§ **AVAILABLE DATA**
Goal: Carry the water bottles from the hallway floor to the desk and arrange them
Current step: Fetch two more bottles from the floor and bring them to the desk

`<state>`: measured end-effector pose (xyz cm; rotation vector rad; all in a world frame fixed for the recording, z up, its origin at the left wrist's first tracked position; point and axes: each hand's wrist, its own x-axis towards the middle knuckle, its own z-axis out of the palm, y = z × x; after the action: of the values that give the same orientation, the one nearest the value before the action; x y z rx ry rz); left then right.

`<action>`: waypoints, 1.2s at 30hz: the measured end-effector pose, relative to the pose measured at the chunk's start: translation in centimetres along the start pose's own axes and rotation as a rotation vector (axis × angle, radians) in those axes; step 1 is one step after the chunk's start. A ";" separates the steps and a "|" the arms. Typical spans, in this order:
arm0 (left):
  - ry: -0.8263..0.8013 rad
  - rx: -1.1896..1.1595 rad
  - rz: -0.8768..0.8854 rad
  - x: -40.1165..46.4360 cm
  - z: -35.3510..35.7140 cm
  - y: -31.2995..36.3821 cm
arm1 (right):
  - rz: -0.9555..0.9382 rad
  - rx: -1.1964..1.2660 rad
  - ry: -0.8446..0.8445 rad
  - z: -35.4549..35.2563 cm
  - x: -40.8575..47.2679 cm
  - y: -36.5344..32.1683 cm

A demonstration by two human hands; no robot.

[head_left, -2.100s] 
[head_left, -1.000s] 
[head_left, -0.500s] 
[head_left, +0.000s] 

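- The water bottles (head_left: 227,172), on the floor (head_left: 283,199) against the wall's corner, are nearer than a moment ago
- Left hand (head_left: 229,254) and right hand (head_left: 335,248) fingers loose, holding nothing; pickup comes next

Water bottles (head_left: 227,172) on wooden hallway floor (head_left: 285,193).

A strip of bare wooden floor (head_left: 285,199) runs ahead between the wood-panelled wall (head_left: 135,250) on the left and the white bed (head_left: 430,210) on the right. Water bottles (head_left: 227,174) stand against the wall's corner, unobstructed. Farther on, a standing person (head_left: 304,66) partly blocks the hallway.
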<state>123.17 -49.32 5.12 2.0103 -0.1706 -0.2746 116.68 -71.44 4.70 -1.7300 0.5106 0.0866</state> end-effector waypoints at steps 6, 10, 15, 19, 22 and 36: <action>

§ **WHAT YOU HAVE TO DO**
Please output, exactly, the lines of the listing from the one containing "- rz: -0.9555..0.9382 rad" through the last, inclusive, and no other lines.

§ **THE COMPLETED TASK**
  - rz: -0.9555..0.9382 rad
  - rx: -1.1964..1.2660 rad
  - ry: -0.8446..0.8445 rad
  - z: -35.4549..35.2563 cm
  - x: -40.8575..47.2679 cm
  - y: -36.5344..32.1683 cm

A demonstration by two human hands; no robot.

[head_left, -2.100s] 
[head_left, -1.000s] 
[head_left, -0.500s] 
[head_left, +0.000s] 

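- The water bottles (head_left: 227,172), on the floor (head_left: 283,199) against the wall's corner, are nearer than a moment ago
- Left hand (head_left: 229,254) and right hand (head_left: 335,248) fingers loose, holding nothing; pickup comes next

Water bottles (head_left: 227,172) on wooden hallway floor (head_left: 285,193).

A strip of bare wooden floor (head_left: 285,199) runs ahead between the wood-panelled wall (head_left: 135,250) on the left and the white bed (head_left: 430,210) on the right. Water bottles (head_left: 227,174) stand against the wall's corner, unobstructed. Farther on, a standing person (head_left: 304,66) partly blocks the hallway.
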<state>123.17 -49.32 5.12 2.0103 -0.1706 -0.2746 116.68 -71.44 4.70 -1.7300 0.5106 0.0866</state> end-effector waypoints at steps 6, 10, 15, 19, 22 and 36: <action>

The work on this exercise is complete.